# TO DO
Go through the data below and copy each line where the word "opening" occurs.

# INFORMATION SHOWN
++++++++

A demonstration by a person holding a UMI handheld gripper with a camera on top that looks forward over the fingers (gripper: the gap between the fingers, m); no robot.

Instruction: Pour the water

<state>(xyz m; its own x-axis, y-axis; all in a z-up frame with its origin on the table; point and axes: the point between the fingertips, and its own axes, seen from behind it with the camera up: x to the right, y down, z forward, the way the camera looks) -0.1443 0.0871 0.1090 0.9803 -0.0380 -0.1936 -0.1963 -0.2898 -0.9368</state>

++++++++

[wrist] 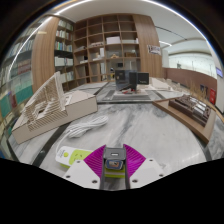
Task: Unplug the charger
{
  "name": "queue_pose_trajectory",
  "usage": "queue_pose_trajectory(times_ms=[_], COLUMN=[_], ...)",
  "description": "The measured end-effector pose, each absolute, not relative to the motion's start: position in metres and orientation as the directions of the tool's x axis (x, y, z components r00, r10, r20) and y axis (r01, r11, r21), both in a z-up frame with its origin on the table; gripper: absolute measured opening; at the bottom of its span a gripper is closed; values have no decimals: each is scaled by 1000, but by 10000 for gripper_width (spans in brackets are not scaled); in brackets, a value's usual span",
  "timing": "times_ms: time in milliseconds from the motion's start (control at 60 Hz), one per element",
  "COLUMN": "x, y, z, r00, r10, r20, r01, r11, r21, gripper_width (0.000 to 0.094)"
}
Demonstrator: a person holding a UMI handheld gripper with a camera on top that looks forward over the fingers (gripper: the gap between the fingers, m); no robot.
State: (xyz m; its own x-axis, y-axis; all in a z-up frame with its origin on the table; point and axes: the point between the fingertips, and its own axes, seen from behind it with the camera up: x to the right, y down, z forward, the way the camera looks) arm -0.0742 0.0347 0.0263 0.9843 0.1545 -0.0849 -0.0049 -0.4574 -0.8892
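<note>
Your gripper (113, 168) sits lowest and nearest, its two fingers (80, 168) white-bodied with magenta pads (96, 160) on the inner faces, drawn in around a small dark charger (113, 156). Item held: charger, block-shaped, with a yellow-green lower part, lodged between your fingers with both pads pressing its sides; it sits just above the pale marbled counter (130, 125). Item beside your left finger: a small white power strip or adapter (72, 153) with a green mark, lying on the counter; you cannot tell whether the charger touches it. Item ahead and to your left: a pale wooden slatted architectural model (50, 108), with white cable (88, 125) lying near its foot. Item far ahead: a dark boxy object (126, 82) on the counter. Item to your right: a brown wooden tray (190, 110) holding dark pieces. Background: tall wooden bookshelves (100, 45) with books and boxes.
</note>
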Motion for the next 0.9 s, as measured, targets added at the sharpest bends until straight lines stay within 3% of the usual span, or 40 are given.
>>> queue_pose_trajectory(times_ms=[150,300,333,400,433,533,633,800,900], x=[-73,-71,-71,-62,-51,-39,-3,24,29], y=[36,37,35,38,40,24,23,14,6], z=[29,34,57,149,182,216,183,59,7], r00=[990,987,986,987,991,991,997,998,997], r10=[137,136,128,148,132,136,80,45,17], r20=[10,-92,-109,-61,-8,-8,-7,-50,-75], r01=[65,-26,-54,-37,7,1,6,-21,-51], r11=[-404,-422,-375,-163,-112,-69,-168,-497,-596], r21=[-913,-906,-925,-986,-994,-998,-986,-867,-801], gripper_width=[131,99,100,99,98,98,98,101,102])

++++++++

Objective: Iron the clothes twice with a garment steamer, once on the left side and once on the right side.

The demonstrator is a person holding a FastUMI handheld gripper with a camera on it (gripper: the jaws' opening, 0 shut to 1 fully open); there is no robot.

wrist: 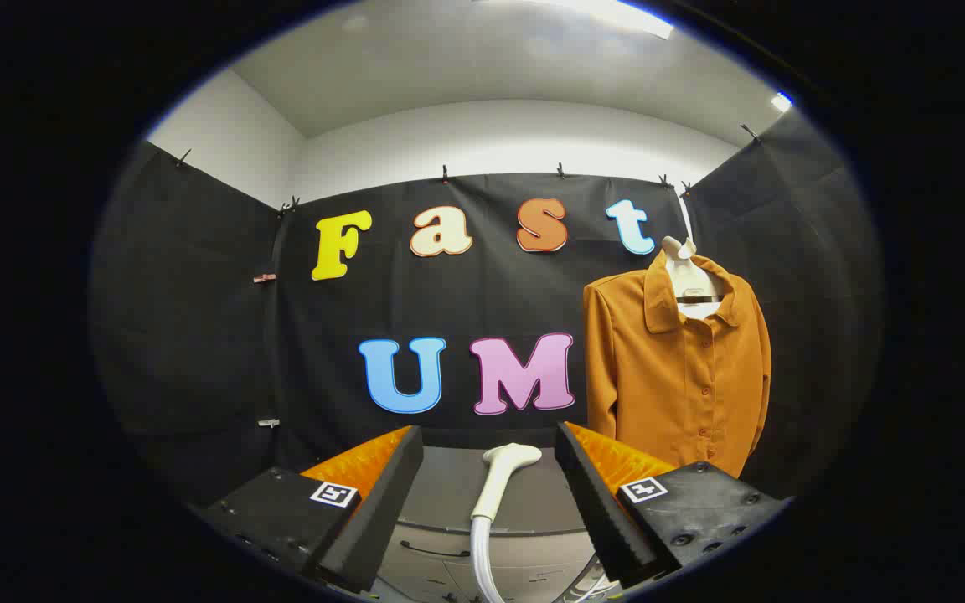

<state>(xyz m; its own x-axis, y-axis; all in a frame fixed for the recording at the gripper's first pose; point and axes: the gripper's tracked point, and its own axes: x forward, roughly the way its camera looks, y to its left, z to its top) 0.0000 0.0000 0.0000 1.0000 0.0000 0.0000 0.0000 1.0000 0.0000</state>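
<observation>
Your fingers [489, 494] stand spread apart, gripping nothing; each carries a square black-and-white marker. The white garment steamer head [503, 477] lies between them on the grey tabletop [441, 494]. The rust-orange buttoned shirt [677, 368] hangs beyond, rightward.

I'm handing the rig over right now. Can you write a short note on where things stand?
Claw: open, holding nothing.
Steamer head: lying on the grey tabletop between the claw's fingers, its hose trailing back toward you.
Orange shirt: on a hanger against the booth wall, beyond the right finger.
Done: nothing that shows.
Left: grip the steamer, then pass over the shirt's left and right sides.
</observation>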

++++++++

# ANSWER BOX
  "description": "The measured end-effector pose, each absolute, not relative to the motion's start: position in metres and orientation as the directions of the tool's x axis (x, y, z components r00, r10, r20) and y axis (r01, r11, r21), both in a z-up frame with its origin on the table; gripper: absolute measured opening; at the bottom of its span a gripper is closed; values have no decimals: each is scaled by 1000, but by 10000 for gripper_width (spans in brackets are not scaled); in brackets, a value's usual span",
The demonstrator is a person holding a FastUMI handheld gripper with a camera on it (gripper: the jaws' opening, 0 shut to 1 fully open); there is no robot.

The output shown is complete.